Getting Played is what happens when you try to stretch a sitcom plot into a feature length film. It’s much harder than it looks. The plot it paper thin and the ending is never in question, so you’ve got to find ways to pad the thing out to 90 minutes. This film tries its damndest to do so and still only ends up at 85 minutes. Some of the transparent attempts to stretch the banality out longer include a five minute Bill Bellamy striptease sequence that gives the viewer a good idea of what hell is like. There’s also the extended Def Jam comedy routine that has absolutely nothing to do with the plot whatsoever. The filmmakers had time to kill and a comedian running through their entire set helped in that regard.
This leaves the film with only one redeeming factor – the physical attractiveness of the three female leads. Unfortunately, this is a PG-13 film so the filmmakers can’t exploit that asset to the fullest. ‘Tis a shame. Save yourself the pain of stilted sitcom dialogue and situations. Pick up a copy of Playboy if you simply must see Carmen Electra or Stacey Dash in the raw. That way you don’t have to stare at Bill Bellamy’s grinning mug the entire time.

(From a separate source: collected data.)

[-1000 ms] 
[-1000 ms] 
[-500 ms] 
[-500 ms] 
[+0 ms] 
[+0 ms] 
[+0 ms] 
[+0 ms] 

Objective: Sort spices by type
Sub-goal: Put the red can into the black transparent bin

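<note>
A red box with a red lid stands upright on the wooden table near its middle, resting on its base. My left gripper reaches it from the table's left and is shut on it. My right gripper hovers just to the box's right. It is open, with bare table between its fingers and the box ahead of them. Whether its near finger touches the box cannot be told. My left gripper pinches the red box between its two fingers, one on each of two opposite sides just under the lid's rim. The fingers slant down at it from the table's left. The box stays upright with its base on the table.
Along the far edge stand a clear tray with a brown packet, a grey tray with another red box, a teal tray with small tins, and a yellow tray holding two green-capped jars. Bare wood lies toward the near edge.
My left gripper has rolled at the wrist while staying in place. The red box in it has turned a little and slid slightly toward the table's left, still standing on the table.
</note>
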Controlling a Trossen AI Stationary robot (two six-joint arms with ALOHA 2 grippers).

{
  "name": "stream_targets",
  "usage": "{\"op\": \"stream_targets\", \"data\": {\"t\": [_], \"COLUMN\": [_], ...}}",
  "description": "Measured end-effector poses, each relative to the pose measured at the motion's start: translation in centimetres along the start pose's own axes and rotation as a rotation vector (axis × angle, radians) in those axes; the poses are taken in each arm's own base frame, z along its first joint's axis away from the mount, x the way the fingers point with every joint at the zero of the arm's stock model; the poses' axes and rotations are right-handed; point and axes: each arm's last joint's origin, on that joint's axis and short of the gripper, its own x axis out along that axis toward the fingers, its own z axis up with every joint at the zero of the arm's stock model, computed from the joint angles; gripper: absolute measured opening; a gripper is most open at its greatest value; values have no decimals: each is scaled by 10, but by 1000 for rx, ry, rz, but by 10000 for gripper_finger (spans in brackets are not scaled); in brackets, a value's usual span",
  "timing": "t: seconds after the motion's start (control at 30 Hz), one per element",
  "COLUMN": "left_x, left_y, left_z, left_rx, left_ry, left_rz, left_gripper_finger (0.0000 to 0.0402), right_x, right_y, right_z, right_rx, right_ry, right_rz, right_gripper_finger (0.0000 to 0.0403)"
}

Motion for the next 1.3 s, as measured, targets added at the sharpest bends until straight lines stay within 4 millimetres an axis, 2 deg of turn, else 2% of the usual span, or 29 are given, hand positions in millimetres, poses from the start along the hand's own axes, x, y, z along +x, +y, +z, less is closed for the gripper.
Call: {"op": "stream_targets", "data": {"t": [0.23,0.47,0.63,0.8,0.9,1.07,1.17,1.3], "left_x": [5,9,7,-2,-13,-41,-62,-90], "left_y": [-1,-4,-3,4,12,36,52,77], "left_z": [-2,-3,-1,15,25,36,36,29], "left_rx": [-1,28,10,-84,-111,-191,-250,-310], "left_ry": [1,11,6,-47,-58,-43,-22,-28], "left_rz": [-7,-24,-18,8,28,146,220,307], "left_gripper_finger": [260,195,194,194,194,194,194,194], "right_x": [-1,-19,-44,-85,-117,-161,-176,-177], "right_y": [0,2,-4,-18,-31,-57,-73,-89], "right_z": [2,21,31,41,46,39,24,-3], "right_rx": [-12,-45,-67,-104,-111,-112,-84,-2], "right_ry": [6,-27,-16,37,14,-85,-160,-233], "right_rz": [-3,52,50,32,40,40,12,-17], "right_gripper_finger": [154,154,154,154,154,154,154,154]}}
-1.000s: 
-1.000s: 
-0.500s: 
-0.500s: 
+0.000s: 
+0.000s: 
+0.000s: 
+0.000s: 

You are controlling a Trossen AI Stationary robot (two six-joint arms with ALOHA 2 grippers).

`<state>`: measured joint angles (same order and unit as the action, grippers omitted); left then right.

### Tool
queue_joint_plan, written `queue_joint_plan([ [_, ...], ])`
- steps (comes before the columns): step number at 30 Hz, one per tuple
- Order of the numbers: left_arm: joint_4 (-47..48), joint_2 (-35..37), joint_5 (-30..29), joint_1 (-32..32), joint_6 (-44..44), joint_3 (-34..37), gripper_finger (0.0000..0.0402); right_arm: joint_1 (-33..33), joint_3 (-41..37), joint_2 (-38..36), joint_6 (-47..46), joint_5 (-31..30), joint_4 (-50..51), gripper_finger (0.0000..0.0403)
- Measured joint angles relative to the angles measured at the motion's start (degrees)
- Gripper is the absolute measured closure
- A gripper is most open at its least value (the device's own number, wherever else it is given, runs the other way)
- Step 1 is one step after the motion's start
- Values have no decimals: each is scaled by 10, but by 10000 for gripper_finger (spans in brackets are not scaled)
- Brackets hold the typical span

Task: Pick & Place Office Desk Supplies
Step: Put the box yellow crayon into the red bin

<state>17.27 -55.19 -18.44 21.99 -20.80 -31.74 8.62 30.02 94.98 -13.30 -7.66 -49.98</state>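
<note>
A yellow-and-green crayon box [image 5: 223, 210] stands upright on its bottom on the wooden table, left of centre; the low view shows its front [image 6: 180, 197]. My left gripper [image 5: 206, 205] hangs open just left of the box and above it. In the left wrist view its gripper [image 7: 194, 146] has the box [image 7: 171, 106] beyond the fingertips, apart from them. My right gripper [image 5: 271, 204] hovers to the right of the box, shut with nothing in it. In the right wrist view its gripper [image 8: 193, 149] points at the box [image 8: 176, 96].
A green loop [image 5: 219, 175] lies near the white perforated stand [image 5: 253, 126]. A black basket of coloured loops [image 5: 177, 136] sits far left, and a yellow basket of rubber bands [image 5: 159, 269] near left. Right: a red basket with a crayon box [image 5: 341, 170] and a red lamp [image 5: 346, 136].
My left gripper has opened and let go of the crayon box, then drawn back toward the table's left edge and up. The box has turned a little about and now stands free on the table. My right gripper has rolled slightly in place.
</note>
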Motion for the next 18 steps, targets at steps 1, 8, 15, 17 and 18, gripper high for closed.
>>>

It’s like Sesame Street for the trailerpark set.
The disc includes a director’s commentary, but the real answer is WHY does it include a director’s commentary? You can learn things by listening to a film historian’s commentary track on a classic film. You can be entertained by listening to a commentary track by two lifelong friends cracking wise about the films they made together. You can get the ins and outs of movie production by listening to specific crew member commentary tracks.
What the hell can you learn by listening to the commentary track for Getting Played? How to successfully make mediocre direct-to-video crap? No thanks. When someone takes a giant crap, you don’t feel it necessary to go and ask them about the digestive process that went into creating the crap, unless that’s your freaky fetish. Including a director’s commentary for a film like this is almost as useless a feature as scene selection. No one in their right mind will ever listen to it in its entirety and may God have pity on their souls if they do.